##### EXTRACTED RECORDS #####

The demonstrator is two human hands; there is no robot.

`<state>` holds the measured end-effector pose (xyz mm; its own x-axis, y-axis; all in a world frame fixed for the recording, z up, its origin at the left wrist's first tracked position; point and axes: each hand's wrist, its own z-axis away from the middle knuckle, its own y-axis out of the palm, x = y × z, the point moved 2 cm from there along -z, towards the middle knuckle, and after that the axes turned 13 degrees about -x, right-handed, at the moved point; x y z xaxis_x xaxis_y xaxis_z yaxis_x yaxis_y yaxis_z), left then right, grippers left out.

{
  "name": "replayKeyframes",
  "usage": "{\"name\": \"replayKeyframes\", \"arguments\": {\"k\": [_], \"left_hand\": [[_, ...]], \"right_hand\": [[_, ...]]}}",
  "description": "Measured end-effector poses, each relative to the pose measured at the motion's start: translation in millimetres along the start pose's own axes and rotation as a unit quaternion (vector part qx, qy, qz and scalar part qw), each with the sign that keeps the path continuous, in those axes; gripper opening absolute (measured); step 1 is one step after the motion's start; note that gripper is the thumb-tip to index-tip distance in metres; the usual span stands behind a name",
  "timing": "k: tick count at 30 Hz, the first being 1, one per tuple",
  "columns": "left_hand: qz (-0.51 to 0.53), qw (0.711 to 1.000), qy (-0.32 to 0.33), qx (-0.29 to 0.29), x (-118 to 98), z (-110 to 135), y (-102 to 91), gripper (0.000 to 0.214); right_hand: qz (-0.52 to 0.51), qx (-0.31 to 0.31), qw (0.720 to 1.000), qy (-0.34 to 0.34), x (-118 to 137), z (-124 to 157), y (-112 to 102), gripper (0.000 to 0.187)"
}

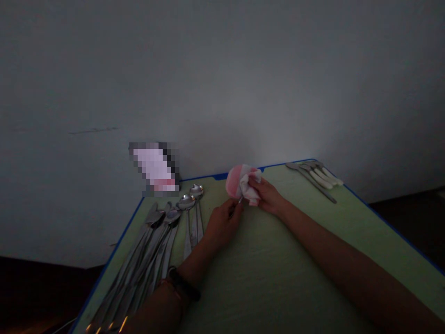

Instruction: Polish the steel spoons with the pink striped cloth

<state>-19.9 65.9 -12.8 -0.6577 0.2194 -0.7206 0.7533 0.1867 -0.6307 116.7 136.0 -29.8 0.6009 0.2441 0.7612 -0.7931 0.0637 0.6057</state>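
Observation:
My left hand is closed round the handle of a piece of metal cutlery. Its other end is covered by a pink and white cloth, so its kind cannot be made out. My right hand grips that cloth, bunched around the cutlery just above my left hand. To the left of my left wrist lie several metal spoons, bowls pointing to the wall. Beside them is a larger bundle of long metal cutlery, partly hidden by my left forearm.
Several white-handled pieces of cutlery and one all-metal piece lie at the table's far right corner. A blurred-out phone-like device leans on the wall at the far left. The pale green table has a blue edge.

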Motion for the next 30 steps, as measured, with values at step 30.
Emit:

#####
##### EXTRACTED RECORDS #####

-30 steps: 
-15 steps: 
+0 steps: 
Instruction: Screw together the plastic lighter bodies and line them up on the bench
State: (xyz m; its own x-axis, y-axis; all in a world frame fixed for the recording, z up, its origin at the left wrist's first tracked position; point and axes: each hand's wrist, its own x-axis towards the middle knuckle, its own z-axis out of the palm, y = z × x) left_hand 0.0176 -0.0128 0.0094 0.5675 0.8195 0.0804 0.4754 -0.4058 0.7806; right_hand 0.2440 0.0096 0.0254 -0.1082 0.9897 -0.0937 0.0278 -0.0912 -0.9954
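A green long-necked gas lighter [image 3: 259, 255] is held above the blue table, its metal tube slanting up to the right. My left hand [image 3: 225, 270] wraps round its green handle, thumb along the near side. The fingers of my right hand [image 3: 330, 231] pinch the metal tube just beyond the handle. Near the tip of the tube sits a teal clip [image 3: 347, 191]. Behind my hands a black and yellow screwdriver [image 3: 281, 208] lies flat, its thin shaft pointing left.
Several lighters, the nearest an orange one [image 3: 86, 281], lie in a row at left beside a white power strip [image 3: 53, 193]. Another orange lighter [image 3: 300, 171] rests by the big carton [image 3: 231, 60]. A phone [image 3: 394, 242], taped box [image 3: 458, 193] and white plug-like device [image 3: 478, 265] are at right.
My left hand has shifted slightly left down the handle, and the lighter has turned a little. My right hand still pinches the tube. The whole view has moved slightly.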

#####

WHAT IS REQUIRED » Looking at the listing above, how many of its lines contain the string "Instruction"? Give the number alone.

RESULT BELOW » 2